Rejections by companies or opportunities I decline because I can’t help I used to see as a personal failure, and sometimes still do. But I think this is an insidious form of resulting that will hurt my business long-term, just as assuming knowledge of one JavaScript framework will be worth just as much today as it is in three years. Deep diving into whatever technology is popular or continually using the same tools can both be harmful when driven by knee-jerk interpretation of results. Execution without constant evaluation of what is being executed is, as discussed in Naval Ravikant’s recent podcast with Kapil Gupta, hard work for hard work’s sake.

Changes in priorities and plans are evidence that leaders of a business are evaluating the probabilities of success for different strategies, be it correctly or incorrectly. Importantly, this view is different from what I used to believe. It used to hugely frustrate me when I worked on some complicated interface for months only for it be thrown away. I would attribute the code churn to bad communication between sales and engineering — an execution failure. Perhaps this explanation is accurate some of the time. Plans also change because new information forces strategy changes.

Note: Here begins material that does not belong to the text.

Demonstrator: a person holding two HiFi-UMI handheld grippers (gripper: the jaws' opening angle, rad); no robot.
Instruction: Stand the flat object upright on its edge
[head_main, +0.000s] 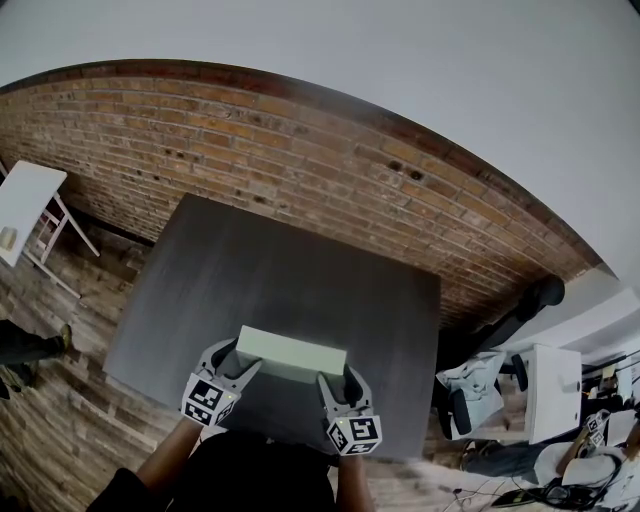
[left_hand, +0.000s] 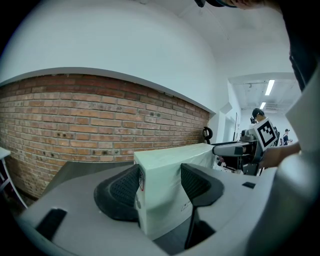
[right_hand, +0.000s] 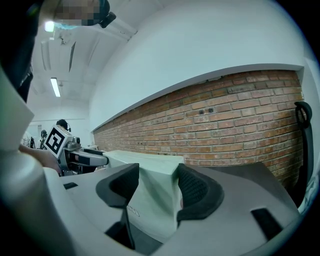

Resulters blame execution and bad decisions for why certain strategies don’t pan out. They fail to recognize that their evaluation is based on outcomes. The execution was good if the sales person made the sale; the decision to play the hand was bad if the player lost the hand.

Figuring out what needs to be done I now believe is a process that requires viewing process and outcomes separately. The risk of tying good and bad outcomes to skill through a narrative is rejecting useful strategies and embracing harmful ones. In 2019, I want to eliminate this risk by separating process and outcomes.